Fitch Ratings has downgraded a variety of its ratings on nine of the largest global banks, citing the challenges facing the sector as a whole amid stressed financial markets.
The rating agency made assorted downgrades on its ratings of Bank of America Corp., Barclays plc, BNP Paribas, Credit Suisse AG, Deutsche Bank AG, Goldman Sachs Group, Inc., Morgan Stanley, and Societe Generale. It also affirmed its ratings on UBS AG, which was already downgraded back in October.
Fitch notes these ratings actions complete its assessment of what it calls the global trading and universal banks (GTUBs), which was carried out in conjunction with a broad review of the ratings for the largest banking institutions in the world.
It says that downgrades to various viability ratings reflects challenges faced by the sector as a whole, rather than negative developments fundamental creditworthiness at specific banks, as it views their business models as “particularly sensitive to the increased challenges the financial markets face.”
Fitch explains that the structural aspects of the firms’ funding, earnings, and leverage, predispose them to vulnerability to market sentiment and confidence, and that the complexity of their business models and exposure to fat tail risk make it more difficult to assess the size of loss that could emerge rapidly from unexpected events.

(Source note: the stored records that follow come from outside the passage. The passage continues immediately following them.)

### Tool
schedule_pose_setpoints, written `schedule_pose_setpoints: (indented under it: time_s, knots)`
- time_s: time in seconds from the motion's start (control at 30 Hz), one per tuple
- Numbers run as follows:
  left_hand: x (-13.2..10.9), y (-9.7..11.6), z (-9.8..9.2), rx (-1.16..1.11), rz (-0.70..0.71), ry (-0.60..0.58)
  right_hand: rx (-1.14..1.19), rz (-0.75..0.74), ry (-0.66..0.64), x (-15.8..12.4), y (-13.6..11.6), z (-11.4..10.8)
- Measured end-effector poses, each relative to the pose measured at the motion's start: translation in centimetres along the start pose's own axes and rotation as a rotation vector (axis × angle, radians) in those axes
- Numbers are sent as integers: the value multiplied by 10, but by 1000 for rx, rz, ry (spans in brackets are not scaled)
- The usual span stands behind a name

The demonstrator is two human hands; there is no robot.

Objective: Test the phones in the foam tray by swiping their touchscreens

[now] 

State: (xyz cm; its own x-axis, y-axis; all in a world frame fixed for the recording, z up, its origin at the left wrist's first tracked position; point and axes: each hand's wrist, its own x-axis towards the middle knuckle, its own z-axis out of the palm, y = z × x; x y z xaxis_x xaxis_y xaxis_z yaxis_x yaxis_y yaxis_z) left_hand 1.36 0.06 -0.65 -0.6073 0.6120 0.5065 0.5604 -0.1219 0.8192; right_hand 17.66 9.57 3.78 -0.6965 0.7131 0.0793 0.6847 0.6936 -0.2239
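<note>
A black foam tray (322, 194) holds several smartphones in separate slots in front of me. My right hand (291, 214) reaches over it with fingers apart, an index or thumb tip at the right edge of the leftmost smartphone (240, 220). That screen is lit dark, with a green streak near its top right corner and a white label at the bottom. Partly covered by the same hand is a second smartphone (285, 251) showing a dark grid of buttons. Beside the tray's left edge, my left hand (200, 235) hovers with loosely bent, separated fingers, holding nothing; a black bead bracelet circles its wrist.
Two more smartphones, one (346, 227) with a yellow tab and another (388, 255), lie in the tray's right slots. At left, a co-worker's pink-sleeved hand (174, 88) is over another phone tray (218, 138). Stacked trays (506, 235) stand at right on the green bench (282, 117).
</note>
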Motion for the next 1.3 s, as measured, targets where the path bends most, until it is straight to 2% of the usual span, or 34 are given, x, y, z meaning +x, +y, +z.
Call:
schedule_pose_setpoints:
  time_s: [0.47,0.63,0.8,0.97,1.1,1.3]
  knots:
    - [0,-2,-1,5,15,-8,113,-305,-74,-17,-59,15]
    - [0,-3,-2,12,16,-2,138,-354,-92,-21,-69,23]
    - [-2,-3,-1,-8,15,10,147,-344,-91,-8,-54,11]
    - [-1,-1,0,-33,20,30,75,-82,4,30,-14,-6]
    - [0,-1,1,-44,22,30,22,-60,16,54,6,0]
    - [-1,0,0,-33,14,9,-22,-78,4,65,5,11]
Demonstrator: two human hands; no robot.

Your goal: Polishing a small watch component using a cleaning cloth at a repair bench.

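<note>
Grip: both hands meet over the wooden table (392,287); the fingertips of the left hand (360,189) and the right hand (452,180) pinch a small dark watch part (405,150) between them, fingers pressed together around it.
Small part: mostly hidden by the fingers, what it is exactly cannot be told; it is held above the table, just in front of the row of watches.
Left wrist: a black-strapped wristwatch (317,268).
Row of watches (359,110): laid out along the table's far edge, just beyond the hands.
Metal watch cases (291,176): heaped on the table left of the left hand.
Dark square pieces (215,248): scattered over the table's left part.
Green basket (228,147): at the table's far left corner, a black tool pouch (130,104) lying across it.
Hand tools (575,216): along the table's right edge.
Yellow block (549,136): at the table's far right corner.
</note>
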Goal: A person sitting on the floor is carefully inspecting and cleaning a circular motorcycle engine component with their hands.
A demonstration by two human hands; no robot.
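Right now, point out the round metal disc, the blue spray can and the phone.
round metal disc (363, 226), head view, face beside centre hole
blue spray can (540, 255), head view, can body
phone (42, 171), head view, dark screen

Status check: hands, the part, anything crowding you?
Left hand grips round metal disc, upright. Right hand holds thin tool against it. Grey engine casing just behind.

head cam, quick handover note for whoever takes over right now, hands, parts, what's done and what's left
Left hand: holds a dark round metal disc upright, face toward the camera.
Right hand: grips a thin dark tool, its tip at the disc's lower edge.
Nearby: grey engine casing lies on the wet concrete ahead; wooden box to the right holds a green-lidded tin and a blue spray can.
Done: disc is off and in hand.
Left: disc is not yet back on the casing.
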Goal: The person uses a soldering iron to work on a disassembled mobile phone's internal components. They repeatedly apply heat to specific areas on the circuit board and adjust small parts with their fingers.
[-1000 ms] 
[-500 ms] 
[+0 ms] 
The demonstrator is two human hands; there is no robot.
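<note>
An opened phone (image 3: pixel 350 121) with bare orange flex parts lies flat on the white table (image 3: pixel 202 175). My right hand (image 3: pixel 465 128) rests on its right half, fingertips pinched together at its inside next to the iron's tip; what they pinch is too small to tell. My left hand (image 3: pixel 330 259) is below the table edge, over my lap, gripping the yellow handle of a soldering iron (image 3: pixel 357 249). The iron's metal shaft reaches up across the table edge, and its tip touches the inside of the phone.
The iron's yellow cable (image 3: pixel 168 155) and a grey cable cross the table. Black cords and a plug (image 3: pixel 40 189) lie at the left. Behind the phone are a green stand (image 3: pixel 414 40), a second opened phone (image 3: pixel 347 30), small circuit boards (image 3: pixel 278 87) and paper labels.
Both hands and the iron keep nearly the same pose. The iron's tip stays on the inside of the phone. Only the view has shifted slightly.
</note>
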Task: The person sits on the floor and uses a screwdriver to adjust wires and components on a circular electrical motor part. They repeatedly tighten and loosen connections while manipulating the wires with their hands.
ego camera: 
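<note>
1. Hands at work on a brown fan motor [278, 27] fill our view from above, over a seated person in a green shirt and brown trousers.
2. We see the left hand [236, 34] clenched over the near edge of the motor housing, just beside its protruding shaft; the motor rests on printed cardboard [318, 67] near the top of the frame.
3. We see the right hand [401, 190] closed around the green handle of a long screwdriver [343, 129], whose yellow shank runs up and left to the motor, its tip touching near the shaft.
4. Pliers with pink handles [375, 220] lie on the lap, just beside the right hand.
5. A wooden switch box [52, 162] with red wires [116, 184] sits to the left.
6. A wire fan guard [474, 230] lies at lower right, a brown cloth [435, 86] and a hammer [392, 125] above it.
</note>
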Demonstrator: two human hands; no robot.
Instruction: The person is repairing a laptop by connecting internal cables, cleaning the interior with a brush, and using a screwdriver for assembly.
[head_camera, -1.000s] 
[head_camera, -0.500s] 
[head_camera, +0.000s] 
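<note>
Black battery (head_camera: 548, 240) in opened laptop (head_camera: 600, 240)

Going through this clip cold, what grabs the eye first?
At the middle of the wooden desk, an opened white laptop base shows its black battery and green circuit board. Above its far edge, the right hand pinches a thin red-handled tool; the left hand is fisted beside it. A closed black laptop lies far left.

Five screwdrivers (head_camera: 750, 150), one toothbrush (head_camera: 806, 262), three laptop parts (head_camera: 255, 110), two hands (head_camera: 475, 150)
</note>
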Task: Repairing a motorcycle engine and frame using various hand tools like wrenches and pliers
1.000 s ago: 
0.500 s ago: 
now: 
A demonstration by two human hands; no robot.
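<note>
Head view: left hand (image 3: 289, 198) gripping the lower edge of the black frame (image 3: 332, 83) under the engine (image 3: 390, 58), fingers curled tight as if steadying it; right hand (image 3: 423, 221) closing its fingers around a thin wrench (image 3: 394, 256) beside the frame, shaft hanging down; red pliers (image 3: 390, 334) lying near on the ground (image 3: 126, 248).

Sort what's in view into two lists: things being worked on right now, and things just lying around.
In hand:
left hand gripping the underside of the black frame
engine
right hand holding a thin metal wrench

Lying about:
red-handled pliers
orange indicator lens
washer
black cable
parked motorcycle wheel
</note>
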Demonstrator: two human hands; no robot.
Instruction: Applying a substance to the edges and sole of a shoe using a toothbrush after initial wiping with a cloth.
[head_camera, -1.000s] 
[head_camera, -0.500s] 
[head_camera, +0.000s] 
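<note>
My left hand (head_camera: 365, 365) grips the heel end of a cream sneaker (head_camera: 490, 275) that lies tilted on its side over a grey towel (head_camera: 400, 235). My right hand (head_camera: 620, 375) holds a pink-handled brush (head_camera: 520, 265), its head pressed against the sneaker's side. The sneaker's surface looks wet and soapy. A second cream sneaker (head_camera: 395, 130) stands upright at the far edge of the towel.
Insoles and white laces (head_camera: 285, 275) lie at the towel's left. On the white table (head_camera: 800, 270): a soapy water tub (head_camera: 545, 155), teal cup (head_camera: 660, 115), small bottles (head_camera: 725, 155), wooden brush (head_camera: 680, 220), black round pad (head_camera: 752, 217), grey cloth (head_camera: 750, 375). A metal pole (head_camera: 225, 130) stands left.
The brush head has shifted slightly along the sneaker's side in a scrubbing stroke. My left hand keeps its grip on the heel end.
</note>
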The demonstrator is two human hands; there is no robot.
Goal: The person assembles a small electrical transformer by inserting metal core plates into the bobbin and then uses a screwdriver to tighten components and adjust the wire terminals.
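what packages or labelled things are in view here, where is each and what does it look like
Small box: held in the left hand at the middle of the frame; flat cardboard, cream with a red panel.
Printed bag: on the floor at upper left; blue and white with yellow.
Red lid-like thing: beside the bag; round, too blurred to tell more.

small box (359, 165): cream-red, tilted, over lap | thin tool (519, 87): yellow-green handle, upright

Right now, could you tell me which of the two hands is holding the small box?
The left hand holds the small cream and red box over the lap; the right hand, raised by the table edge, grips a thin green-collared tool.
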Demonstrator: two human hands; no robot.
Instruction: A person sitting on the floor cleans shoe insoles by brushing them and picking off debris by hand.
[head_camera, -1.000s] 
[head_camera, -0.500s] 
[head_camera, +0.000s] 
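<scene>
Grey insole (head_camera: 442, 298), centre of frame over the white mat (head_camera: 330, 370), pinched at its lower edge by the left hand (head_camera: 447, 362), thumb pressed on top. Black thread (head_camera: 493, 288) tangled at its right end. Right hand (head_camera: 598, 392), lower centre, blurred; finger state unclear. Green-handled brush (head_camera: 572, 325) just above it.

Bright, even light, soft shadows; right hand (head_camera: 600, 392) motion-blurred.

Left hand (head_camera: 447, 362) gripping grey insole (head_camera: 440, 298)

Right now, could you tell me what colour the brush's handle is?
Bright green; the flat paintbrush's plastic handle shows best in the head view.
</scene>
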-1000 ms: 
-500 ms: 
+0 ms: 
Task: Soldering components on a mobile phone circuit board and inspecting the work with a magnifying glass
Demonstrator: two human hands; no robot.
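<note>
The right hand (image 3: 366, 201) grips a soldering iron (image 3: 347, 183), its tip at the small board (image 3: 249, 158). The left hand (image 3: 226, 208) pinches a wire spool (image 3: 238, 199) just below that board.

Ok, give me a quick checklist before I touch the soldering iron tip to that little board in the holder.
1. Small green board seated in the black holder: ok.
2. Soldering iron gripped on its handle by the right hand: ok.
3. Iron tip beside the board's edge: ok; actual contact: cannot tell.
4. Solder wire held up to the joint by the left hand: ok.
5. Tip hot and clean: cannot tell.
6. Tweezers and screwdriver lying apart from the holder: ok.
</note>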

“Over time market conditions are likely to ease, but Fitch expects market volatility to remain above historical averages and economic growth in developed markets to remain subdued for a prolonged period. This makes many business lines in securities operations more difficult, due to lower activity and higher funding costs,” it says.
Additionally, while increased regulation enhances banks’ creditworthiness generally, it also restricts earnings potential and increases costs, which encourages increasing the scale required to remain efficient and will likely reduce the number of market participants, Fitch suggests.